#### [Exercise directions]
Every line with the word "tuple" in it should be extracted from the data that follows.

#### [Source data]
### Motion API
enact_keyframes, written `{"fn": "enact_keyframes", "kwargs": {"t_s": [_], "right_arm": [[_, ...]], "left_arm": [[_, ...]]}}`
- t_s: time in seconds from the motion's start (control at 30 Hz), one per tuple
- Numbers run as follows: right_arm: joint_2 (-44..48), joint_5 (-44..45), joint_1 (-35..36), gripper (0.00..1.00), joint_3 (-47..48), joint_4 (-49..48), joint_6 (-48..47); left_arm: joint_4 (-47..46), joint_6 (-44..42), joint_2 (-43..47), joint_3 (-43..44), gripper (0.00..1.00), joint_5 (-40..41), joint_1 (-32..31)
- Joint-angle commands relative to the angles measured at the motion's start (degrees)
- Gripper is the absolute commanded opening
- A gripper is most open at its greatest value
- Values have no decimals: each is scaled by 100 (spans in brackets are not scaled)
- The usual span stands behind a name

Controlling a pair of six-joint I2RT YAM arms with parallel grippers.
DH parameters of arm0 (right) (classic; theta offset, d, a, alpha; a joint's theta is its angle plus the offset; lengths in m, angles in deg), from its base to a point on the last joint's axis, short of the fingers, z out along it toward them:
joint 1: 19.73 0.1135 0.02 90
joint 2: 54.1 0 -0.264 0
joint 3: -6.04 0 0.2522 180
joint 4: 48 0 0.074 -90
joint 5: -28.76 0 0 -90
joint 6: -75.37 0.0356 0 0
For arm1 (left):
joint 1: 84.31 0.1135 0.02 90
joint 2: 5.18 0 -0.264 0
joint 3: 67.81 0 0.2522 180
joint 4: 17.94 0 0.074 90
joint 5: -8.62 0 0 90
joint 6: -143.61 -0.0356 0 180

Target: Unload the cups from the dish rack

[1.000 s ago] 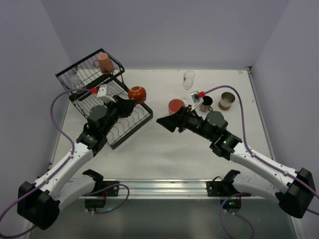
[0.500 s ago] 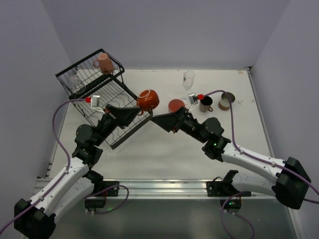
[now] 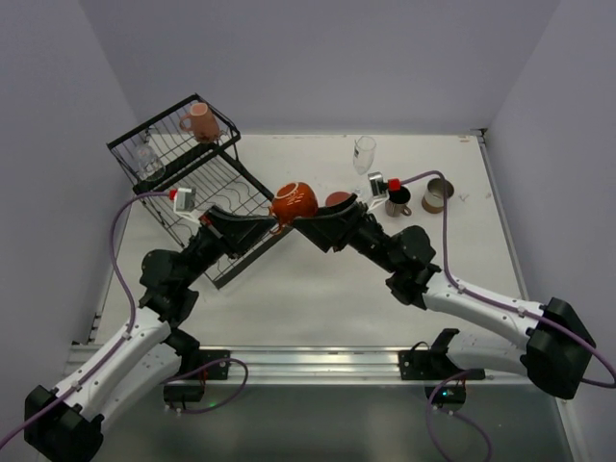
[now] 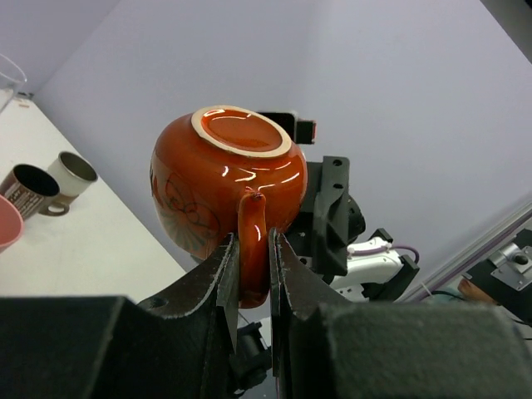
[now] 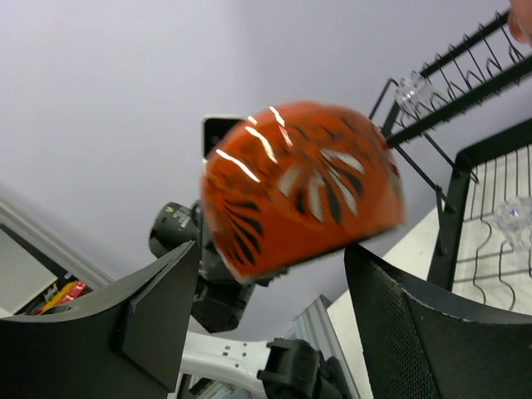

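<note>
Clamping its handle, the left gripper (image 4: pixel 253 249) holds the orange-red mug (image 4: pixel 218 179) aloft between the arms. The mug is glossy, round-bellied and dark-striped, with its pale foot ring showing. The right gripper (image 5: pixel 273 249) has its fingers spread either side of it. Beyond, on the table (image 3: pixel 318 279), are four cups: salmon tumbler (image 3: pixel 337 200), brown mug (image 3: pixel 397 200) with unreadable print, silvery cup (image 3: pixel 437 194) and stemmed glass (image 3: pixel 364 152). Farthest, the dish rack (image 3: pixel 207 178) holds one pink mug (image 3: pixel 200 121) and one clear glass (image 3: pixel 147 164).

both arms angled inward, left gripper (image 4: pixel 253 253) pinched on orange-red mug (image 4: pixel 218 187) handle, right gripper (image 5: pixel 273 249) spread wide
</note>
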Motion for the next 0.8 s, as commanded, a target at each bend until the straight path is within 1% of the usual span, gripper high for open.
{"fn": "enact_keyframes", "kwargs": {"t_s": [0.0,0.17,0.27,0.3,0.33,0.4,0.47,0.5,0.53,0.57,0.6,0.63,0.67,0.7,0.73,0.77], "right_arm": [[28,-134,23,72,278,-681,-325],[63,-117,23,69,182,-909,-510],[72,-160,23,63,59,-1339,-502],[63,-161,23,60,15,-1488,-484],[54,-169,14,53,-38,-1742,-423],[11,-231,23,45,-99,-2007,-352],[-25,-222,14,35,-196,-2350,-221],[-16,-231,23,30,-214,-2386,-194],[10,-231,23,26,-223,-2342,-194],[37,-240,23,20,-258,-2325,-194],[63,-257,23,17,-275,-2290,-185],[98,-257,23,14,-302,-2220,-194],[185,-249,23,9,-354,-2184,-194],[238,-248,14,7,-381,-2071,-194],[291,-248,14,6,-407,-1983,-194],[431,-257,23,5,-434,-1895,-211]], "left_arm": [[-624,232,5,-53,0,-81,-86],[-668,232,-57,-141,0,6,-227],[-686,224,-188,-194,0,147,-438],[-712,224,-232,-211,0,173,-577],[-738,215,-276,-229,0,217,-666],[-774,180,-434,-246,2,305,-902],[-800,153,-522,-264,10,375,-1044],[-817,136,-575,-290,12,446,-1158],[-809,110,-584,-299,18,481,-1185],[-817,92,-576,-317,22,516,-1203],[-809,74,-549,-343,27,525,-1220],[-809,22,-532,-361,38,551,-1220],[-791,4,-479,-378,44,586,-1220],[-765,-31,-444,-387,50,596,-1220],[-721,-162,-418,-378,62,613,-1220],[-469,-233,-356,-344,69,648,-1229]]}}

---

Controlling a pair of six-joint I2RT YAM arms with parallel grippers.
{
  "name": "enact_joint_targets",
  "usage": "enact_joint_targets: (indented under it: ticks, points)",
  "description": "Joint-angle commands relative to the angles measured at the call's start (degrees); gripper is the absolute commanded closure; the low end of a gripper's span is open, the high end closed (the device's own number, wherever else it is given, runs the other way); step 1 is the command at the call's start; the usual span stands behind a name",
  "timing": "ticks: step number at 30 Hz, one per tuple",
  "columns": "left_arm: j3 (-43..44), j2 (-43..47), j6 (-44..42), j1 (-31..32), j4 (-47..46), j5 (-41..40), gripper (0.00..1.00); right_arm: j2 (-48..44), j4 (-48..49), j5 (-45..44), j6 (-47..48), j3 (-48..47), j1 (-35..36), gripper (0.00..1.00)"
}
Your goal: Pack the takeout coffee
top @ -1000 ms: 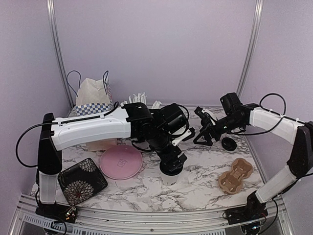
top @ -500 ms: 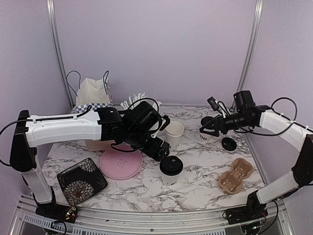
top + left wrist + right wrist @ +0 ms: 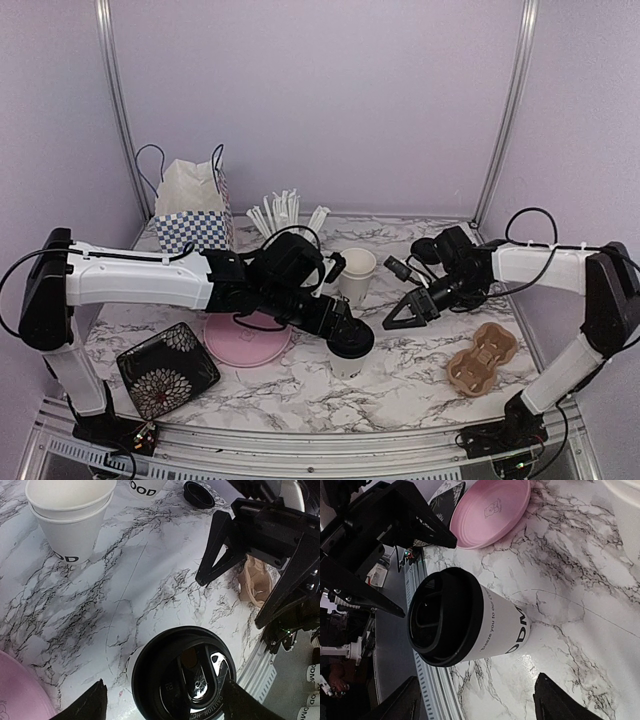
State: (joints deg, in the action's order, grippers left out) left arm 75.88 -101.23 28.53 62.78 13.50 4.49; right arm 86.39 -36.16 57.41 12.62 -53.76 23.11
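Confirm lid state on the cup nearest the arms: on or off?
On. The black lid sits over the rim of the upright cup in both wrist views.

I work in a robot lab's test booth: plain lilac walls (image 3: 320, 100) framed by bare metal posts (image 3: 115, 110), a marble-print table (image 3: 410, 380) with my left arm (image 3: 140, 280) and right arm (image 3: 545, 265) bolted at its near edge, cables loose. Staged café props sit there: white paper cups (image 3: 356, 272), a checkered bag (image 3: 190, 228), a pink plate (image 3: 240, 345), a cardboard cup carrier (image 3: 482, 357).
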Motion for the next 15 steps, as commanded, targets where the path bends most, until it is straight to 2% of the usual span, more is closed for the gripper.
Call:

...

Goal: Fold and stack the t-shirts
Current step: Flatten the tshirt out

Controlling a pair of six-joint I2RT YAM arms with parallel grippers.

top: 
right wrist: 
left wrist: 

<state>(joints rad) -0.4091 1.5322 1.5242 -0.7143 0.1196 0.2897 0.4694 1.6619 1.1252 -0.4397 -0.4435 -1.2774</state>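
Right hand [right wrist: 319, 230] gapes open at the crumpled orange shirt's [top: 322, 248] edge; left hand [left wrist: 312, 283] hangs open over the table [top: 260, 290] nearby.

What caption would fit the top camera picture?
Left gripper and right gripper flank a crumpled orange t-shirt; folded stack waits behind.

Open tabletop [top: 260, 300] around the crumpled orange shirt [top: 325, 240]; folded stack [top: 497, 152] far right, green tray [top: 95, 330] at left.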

#### [Task output]
- t_s: time in seconds from the motion's start (control at 30 Hz), one per tuple
  "timing": "ticks: step number at 30 Hz, one per tuple",

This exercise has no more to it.